Cuando desperté ya casi era el mediodía. Estaba en un cuarto con otros tres compañeros. Uno, que anda en silla de ruedas, porque le cortaron la pierna bien arriba. Eso me dio consuelo. Al menos yo tengo la rodilla buena y se puede mover, aunque tengan que ponerme una prótesis. Otro, que está quemado en todo el cuerpo, y Javier, que estaba muy mal. Él pateó una granada de mortero en el batallón y quedó ciego. Tuvieron que sacarle uno de los ojos, y el otro, aunque lo tiene ahí, tampoco le sirve para ver. Pero la fe de él es que recuperará la visión. Tiene mucho valor.
A esa hora, empecé a resignarme:
-¡Ya qué!

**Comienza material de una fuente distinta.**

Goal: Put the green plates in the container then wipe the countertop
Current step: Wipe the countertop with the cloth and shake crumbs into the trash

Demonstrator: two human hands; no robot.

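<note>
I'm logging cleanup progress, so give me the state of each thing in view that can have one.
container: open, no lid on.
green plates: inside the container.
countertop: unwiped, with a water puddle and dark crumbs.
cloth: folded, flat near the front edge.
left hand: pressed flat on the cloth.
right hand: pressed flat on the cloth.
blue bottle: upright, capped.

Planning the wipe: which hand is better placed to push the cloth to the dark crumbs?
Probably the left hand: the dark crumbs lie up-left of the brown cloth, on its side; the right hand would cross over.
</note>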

Ahora me toca disfrutar de la pensión.
Pensé en sacar a mi mamá adelante. Empecé a hacer planes, pero para quedarme en Bogotá. No quiero volver a Honda, en el Tolima, porque ese es mi pueblo y allá me vieron crecer entero. Si ahora llego sin una pierna van a decir:
-Hola, mocho; qué tal, mocho; qué hubo, mocho.
Seguro. Así es la gente.
Se me fue pasando la rabia que tenía conmigo mismo por haber pisado la mina. No soy adivino. Si fuera adivino, la habría visto. Como no la vi, pues me toca afrontarlo.
Pienso que voy a volver a caminar, como otros que hay aquí, en el Hospital Militar. Pero me entra un miedo terrible y digo: ellos pudieron ¿y qué tal que yo no pueda? A veces veo a unos manes normales. Y de repente, ¡pum! se sacan la pierna y resulta que también son mochos. Caminan bien, aunque a veces se les nota un bailadito. Solo un bailadito. Entonces me animo otra vez.